Poor Sarah, no escape
      He is faster than me. Everyone is faster than me.
      There is a new pain in my head, cutting its way in from outside, instead of stinging crustaceans trying to poke their way out. It makes me sway and my vision runs like driveway chalk in the rain, or blood in a river. I think it was the hilt- or whatever they call it- of his pistol.
      He catches me as I fall and drags me to a clear patch of rug on the living room floor. He sets me down hard, crouches over me. I think something burst inside my skull because my head hurts worse than it ever has before. For a moment I want to cut it off. But then I realize I won’t need to, because he will probably do it for me. Right now, he is pulling up my nightgown and ripping my underpants. They were a good pair. As he pulls them off, some of my pubic hairs are yanked off with them. That hurts, too, but not as badly as my head.
    Poor Sarah, no power
      I see him, even though he wears black and the nuances of his posture and face are lost on me. He is no rapist, because a rapist feels an unbearable urge to force himself in, to show what a man he is, to relieve the violent desire he can communicate no other way.
      He feels no desire for me, did not come here to do this or prove anything to me. He does not care if I know what a man he is and he does not have a deadly obsession with my body or my being. He came here to take things that he wanted, and right now, he wants an orgasm. So he will take one. I was just there. It could have been any other person in possession of a vagina and he would still do this. He smells of sweat.
    Poor Sarah- so sad
Who would rape a poor innocent handicapped girl?
Who would murder such a pure, inspiring, sterile figurine, cold as the porcelain she was made of? With a soul so flat and clean and breakable and white, to be admired, never touched, just washed or broken?
So sweet, so nice, so polite, so quiet
rape victim murder victim disease victim bullying victim human victim life victim
Poor Sarah, the victim
      The syringe is still in my hand.
      He isn’t expecting me to raise the hand that still grasps it. Dolls don’t move when you pull up their skirts.

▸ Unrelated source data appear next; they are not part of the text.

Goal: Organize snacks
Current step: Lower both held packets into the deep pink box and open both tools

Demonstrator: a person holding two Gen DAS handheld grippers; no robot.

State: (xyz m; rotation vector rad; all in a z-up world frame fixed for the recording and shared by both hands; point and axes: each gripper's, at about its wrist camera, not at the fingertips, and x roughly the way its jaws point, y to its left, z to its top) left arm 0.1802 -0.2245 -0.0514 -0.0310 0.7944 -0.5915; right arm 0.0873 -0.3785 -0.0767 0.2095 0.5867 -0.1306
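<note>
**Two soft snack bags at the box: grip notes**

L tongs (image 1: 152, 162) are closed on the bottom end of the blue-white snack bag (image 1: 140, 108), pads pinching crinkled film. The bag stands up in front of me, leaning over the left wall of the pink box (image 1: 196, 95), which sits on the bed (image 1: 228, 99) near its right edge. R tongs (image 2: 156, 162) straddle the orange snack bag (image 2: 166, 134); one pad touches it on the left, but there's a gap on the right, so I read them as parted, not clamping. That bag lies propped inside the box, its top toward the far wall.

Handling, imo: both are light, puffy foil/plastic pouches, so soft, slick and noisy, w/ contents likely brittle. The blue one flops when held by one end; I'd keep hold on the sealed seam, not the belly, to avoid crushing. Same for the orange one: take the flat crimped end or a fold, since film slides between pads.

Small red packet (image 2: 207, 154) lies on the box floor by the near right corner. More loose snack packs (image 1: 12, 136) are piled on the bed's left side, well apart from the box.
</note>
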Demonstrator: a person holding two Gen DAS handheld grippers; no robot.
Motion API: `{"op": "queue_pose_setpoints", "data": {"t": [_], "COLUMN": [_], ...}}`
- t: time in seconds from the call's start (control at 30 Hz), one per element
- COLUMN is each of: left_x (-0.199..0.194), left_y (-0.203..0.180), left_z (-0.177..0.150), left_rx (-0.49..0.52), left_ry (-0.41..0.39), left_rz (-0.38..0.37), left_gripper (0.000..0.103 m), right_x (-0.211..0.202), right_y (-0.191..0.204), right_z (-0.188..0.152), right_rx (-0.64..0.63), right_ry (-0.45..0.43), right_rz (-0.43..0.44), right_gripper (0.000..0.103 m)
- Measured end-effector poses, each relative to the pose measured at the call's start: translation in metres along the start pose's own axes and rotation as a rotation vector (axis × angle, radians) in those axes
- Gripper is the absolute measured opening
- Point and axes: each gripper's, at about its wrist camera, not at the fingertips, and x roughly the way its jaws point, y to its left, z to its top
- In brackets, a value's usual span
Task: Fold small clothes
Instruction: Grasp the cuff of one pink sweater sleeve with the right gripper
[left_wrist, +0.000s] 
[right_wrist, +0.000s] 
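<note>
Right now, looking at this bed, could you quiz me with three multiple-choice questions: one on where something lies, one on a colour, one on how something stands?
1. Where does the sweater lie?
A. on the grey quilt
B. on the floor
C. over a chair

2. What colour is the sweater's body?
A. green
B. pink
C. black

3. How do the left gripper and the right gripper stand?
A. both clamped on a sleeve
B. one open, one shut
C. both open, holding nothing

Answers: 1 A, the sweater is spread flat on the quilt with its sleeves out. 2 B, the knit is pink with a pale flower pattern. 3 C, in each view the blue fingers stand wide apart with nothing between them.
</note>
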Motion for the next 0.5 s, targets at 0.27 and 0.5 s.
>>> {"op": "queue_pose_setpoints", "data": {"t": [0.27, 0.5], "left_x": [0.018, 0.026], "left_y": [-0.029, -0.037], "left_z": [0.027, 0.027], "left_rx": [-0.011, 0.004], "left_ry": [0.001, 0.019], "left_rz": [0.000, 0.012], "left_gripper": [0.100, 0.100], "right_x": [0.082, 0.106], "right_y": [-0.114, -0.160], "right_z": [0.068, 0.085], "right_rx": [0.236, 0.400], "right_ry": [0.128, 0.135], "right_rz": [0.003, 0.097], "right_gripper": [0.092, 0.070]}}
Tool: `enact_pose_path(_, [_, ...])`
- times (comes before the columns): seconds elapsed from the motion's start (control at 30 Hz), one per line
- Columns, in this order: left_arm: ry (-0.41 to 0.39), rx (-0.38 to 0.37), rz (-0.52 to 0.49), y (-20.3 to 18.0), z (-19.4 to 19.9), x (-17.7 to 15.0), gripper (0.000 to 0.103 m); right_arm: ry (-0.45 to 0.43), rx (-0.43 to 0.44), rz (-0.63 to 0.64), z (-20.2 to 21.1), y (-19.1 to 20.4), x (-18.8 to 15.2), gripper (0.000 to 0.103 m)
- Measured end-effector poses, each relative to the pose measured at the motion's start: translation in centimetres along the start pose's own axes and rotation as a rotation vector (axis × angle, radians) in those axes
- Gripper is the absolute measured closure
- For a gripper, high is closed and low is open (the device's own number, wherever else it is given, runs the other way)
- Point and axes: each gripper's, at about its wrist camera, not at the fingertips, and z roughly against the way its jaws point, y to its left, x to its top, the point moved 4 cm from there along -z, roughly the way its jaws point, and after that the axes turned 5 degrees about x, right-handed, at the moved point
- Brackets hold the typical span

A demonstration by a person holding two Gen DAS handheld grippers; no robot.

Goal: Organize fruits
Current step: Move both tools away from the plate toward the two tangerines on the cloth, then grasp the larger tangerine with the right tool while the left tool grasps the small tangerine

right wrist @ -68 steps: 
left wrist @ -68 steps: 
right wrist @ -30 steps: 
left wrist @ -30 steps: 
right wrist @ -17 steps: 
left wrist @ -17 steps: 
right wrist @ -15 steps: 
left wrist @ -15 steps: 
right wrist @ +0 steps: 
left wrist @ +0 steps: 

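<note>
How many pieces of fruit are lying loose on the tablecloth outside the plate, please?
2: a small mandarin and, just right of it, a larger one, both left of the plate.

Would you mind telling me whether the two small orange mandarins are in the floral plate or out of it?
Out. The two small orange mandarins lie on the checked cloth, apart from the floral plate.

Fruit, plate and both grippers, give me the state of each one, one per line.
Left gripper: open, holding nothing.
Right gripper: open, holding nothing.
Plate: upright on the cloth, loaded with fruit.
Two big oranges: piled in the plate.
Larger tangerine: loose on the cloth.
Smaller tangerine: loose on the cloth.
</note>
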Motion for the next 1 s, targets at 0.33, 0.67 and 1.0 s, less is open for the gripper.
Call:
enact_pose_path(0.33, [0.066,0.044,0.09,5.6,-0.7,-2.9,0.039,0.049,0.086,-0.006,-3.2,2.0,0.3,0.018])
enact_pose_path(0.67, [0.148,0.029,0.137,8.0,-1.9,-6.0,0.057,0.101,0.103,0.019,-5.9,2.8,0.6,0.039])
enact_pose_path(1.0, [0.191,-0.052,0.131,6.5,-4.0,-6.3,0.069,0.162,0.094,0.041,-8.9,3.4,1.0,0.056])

Food doesn’t rise up and resist you as you eat it.
      I had been afraid that the needles of the syringes in this batch were crooked, would go less smoothly into the skin.
      I didn’t need to worry.
      The needle slips into his neck like a knife into hot butter.
    I see him freeze, eyes grow wide. Grip relaxes, penis withdrawing (it wasn’t in that far) so I can kick him. He falls backward, hits his head on a chair. His fly is hanging open, penis partly out. I want to take the syringe out of his neck and stick it into the tip, but the syringe is now covered with gouts of his blood, so I don’t want to touch it.
      Instead, I launch onto his chest and press down on his windpipe with both hands. He tries to get me off him, but I have grabbed the gun he dropped and I hit him hard on the head with it. It is amazing that my family hears nothing, and continues to sleep.
      There is a sense of exultation as he struggles less and less, and I wait with an anticipation greater than any that has come before in my life for the moment when he will stop altogether. The only disappointment is that it comes so soon. I wish he had apologized. I wish he had begged me not to do it. I wish I could have laughed as I said no, or let go of him and have him thank me with tears in his eyes- on his knees, which I would makes sure he would do because I would still have his gun. But the way things turn out, I decide to be happy with what I have.
    There will be guilt later, because I am so polite and nice after years of therapy and resource rooms and teachers’ aides and parents. But then I will remember what he did, and what they all did before him, and I will know that I made a good choice.
      I leave him where he is and go to call 911 and wake my parents. Everyone will believe it was self-defense, because I am coming clean and not trying to cover it up. Everyone knows that poor half-raped handicapped fat girls don’t strangle home invaders who are grown, normal men.
      I hope that someday I can get the syringe back, however. It will be my shamanic talisman- I can wear it on a chain around my neck, and when people hurt me I can touch it, and remember that they don’t really matter at all, or won’t matter for much longer, anyway.